Periscopio – Kennedy
Combattuto, nella scelta dell’argomento da commentare nella mia nota settimanale, tra l’insediamento del nuovo governo italiano (che, a mio avviso, non va tanto giudicato dalle persone dei suoi membri, né dai contenuti del cd. ‘contratto’ a esso collegato, quanto dagli umori profondi che esprime, dai sentimenti e le pulsioni prevalenti tra gli elettori che rappresenta, dalla direzione dell’impetuoso vento che sembra gonfiarne le vele) e l’ennesima recrudescenza delle attività ricreative dei terroristi di Gaza (col puntuale contorno dei nauseabondi commenti della stampa internazionale di fronte alle reazioni difensive da esse generate), ho deciso infine di dire due parole in occasione del cinquantesimo anniversario (caduto ieri, 5 giugno) dell’assassinio di una delle più grandi anime del secolo scorso, Robert Kennedy, la cui drammatica fine ha segnato senza dubbio – insieme a quella del suo fratello elettivo di tante battaglie, Martin Luther King, ucciso due mesi prima, il 4 aprile del 1968 – la brusca fine di un sogno, di un’epoca, di un’utopia che aveva scaldato, in tutto il mondo, milioni di cuori.

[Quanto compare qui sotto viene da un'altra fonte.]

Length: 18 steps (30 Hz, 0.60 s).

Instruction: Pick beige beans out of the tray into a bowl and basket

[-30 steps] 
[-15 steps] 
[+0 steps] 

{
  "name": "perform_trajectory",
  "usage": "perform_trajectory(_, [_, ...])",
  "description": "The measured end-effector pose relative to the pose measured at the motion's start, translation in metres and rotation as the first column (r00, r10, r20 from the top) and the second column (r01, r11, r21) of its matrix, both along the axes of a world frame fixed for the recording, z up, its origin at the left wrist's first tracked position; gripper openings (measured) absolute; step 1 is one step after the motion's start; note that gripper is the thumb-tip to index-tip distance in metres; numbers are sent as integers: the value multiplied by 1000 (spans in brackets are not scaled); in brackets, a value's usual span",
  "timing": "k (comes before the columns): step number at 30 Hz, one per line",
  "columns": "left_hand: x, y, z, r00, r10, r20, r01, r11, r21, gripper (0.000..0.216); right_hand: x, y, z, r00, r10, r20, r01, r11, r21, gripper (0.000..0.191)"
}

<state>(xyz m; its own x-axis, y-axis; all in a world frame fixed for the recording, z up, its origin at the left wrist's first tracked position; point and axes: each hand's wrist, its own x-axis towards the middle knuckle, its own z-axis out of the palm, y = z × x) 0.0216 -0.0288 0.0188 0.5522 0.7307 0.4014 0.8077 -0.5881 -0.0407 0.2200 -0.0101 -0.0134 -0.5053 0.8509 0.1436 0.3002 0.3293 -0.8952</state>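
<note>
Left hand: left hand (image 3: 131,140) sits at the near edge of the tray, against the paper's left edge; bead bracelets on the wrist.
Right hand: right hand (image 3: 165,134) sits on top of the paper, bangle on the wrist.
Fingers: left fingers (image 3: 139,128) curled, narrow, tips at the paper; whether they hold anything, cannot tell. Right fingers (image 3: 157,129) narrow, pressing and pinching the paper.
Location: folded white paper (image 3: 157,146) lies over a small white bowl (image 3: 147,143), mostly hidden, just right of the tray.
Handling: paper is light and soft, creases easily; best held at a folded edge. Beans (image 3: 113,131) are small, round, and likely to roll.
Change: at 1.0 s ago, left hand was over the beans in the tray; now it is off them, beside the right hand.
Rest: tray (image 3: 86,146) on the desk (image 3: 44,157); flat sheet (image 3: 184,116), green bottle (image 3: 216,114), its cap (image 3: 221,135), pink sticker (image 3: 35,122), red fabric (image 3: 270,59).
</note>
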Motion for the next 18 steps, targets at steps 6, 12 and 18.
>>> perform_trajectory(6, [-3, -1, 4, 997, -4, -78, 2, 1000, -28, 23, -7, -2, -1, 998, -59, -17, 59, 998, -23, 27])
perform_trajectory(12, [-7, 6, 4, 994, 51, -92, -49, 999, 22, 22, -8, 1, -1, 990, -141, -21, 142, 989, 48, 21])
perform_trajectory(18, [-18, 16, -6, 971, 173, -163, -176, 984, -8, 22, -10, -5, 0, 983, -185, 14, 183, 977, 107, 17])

Quanto è lontano, viene da chiedersi, il mondo di oggi da quello in cui vissero e lottarono Kennedy e King? Semplificando, credo che si possano indicare un elemento di grande vicinanza e uno di grande lontananza. La vicinanza risiede nel fatto che le forze malefiche contro cui combatterono i due grandi americani – il razzismo, la prevaricazione, l’oscurantismo, l’antisemitismo e l’antisionismo (entrambi, com’è noto – soprattutto Kennedy -, furono sempre strenui difensori di Israele, a differenza di tanti falsi predicatori di giustizia, come, ieri, Malcom X, e, oggi, quelli di “black lives matter”) – appaiono, ai nostri giorni, in tutto il mondo, ancora quanto mai virulente e aggressive.
Come elemento di lontananza, va invece segnalata la completa, assoluta, desolante assenza, nel tempo attuale, di qualsiasi, benché minimo, orizzonte di speranza, una parola che pare ormai diventata sinonimo di ingenuità, debolezza, illusione. Sperano i perdenti, perché si illudono che il futuro porti qualcosa di meglio del presente, e la porti per tutti, non solo per loro. I vincenti, i furbi, i duri, non perdono tempo con queste stupidaggini. Quello che gli serve, se lo prendono da soli, qui e ora, e, per quelli che restano fuori, peggio per loro. Come dice qualcuno, la pacchia non può essere per tutti. Parafrasando quello che Manzoni fa dire all’Innominato di Dio, la speranza è l’alibi dei deboli.
Eppure, nonostante i cinquant’anni trascorsi (che sembrano, per certi versi, cinquanta secoli), la parola di speranza Bob Kennedy, così come quella di King, appare ancora di estrema attualità, forse proprio perché il mondo di oggi sembra assai poco propenso ad ascoltarla. E ci piace, perciò, eleggere quella parola a metro di giudizio del presente. Riguardo ai due argomenti che ho ricordato all’inizio (governo italiano e Gaza) – tra i quali, ovviamente, non appare alcun diretto collegamento – non sappiamo cosa avrebbero detto i due grandi dello sbandierato ‘cambiamento’ promesso dai neogovernanti nostrani. Immaginiamo che non sarebbe loro piaciuto granché, e soprattutto, che le loro parole non sarebbero piaciute ai nostri vincitori. Anche, se, per onestà, devo dire che neanche nel fronte degli sconfitti avrebbero raccolto, probabilmente, molti ‘like’. Di fronte ai discorsi di un Kennedy o di un King, c’è da credere che gli italiani di oggi, quasi tutti, cambierebbero subito canale. Così come, spostandoci ai fatti del Medio Oriente, crediamo che le voci dei due profeti sarebbero risultate fuori dal coro, in quanto capaci di distinguere tra le posizioni di chi lancia missili carichi di bombe e di chi li riceve.
Kennedy e King lontani o vicini, dunque? Difficili dire, questioni di punti di vista. Quel che è certo, è che a farceli apparire più vicini che lontani, purtroppo, c’è il volto sinistro degli assassini che hanno spento le loro voci: rispettivamente, un terrorista palestinese e un suprematista bianco, entrambi esponenti di due categorie che, dopo cinquant’anni, sembrano ancora godere di ottima salute.